───── RECORDED INFORMATION
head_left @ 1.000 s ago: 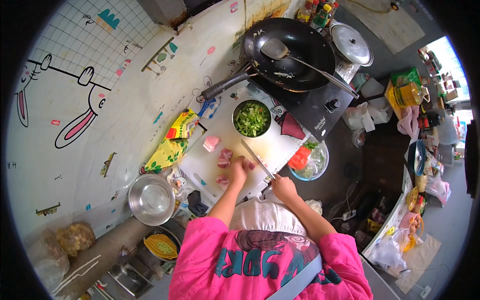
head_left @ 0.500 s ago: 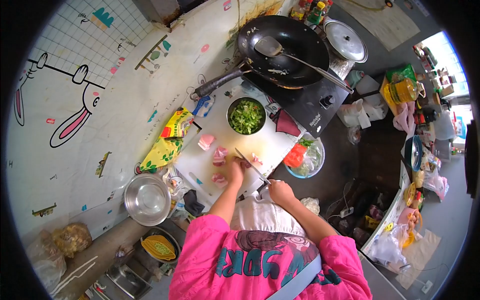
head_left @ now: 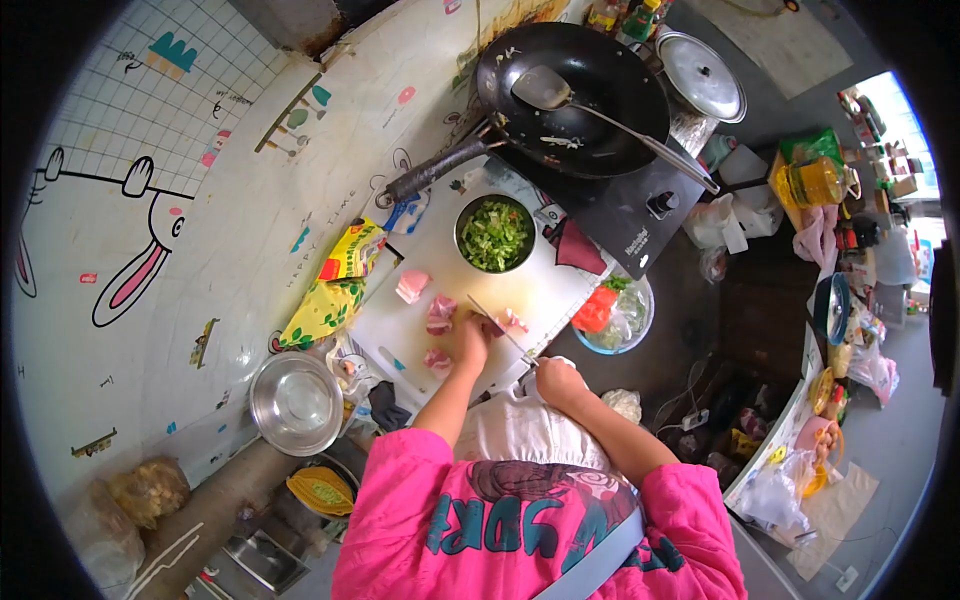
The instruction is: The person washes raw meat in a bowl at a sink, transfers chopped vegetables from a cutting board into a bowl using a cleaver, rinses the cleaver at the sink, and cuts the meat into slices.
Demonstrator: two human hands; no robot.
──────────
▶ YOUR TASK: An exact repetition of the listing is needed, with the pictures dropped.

▶ RESULT:
head_left @ 1.000 s ago: 
head_left @ 0.500 s ago: 
head_left @ now: 
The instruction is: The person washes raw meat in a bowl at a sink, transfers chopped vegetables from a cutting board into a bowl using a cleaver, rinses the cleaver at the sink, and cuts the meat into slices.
Demonstrator: two human hands; no robot.

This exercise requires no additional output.